The Thief Who Stole My Heart by Vidya Dehejia

The Thief Who Stole My Heart by Vidya Dehejia

Author:Vidya Dehejia
Language: eng
Format: epub
Publisher: Princeton University Press
Published: 2023-02-09T00:00:00+00:00


Figure 6.8. (a) Dancing Shiva, Gangaikondacholapuram, Ariyalur district, Tamil Nadu, ca. 1030. (b) Detail of pedestal of Dancing Shiva (fig. 6.8a), depicting woman saint Karaikkal Ammaiyar seated at far left.

Figure 6.9. Detail of Saint “Mother of Karaikkal” along pedestal of Dancing Shiva, Polonnaruwa Museum (see fig. 6.4).

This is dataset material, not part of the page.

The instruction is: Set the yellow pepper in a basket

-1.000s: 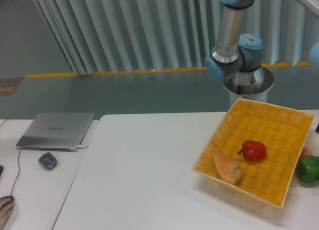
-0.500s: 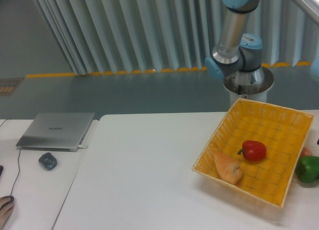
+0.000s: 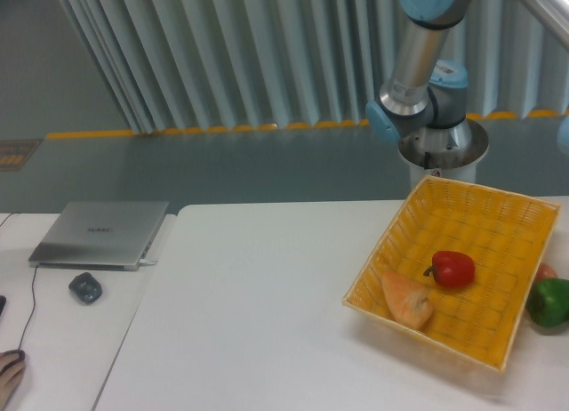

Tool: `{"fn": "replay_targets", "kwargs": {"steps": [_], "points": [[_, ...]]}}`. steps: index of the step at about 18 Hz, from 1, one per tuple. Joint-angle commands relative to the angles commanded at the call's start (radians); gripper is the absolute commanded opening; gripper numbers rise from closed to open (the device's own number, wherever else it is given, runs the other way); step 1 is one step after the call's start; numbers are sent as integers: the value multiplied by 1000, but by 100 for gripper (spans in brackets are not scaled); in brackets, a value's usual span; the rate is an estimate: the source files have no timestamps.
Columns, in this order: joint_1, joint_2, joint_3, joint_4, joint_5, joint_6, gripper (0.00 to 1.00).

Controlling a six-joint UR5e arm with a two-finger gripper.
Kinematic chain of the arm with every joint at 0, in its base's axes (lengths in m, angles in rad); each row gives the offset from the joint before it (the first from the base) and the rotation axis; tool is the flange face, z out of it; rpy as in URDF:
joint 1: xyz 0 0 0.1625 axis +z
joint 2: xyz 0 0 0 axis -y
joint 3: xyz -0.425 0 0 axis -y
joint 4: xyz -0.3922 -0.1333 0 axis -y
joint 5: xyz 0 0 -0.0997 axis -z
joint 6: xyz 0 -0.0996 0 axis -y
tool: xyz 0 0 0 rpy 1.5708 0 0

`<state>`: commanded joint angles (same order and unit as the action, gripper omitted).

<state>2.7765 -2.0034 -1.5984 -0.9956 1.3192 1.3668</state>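
Basket (image 3: 520, 213): woven wicker, rough ribbed weave, bright yellow-orange, matt. Red pepper (image 3: 453, 268) in it: glossy, smooth skin. Orange piece (image 3: 407, 299) by the basket's near-left corner: dull, slightly wrinkled. Green pepper (image 3: 549, 302) at the desk's right edge: smooth, shiny. Desk (image 3: 258, 322): white, smooth, faint sheen. Laptop (image 3: 100, 233) at the left: brushed silver metal, matt. My arm (image 3: 418, 64): satin grey metal tube, light blue plastic joint caps.
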Motion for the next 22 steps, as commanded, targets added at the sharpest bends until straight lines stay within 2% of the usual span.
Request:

Figure 6.10. Saint “Mother of Karaikkal,” Tiruvalankadu temple, ca. 1030.

In the signature verse of her second poem in this mode, she describes herself as “Karaikkal pey who has sharp teeth and a fiery mouth.”55 Both the stone image on the mainland and the Polonnaruwa bronze capture the essence of the saint’s own bizarre verbal portrayal of the forest ghouls who watch Shiva’s dance, and of her own ghoulish self.

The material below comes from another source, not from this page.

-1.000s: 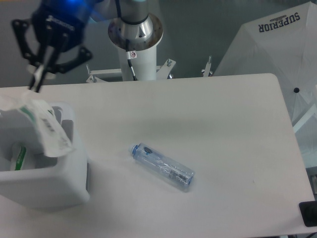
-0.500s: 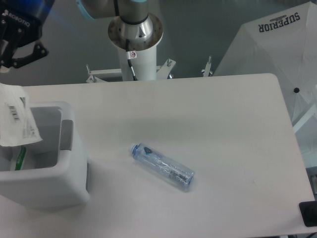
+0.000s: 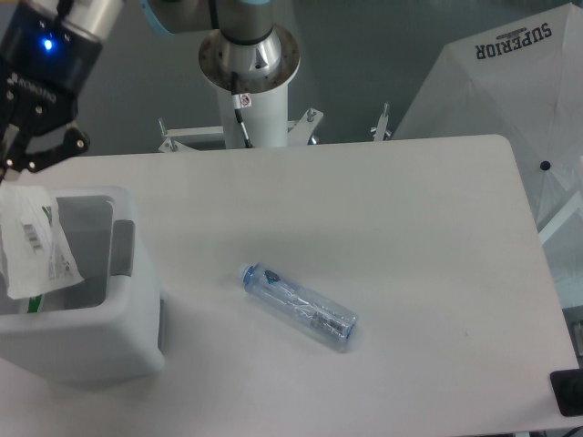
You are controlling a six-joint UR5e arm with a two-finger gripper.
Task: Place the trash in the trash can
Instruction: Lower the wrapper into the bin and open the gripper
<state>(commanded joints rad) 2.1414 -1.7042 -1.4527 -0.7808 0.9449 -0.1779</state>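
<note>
My gripper [image 3: 7,177] is at the far left edge of the view, above the trash can [image 3: 100,337], a white boxy bin at the table's front left. It is shut on the top of the translucent white wrapper [image 3: 35,241], whose barcode shows. The wrapper hangs down over the bin's opening, its lower edge at rim level. The fingertips are partly cut off by the frame edge. The clear blue-tinted bottle [image 3: 299,307] with a blue cap lies on its side on the table, right of the bin and apart from it.
A green-and-white item [image 3: 35,300] lies inside the bin. The arm's white base column [image 3: 248,82] stands behind the table. A white "SUPERIOR" umbrella [image 3: 510,82] is at the right. A black object [image 3: 569,393] sits at the bottom right corner.
My gripper has swung left and then come down, carrying the wrapper from the bin's right rim to hang over its opening. The bottle has not moved.
</note>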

At Polonnaruwa, Karaikkal Ammaiyar is also portrayed as a less forbidding tiny figure to the far left of the pedestal of the large Dancing Shiva, where she squats sideways, gazing up at her dancing lord and sounding her cymbals (fig. 6.9). Four of Shiva’s dwarfish gana attendants, who sit facing forward, provide further accompaniment for their master’s dance; one blows a conch shell, a second plays the flute, a third sounds the ghatam (earthen pot played as a drum), and the fourth sounds the cymbals. This more sympathetic portrayal of the saint is closer to the tone and feel of the bronze in the temple at Tiruvalankadu on the mainland, located beside the forest where Karaikkal Ammaiyar’s poetry locates her dancing lord (fig. 6.10). Sitting cross-legged with sharply delineated collarbones, depleted breasts that hug her rib cage, and raised knobbly shoulder joints, her face reflects a peaceful calm as she sounds her cymbals. In this portrayal, her shrunken body accords more closely with the tale of a beautiful young woman deprived of her fleshy contours, rather than a fearsome ghoulish creature.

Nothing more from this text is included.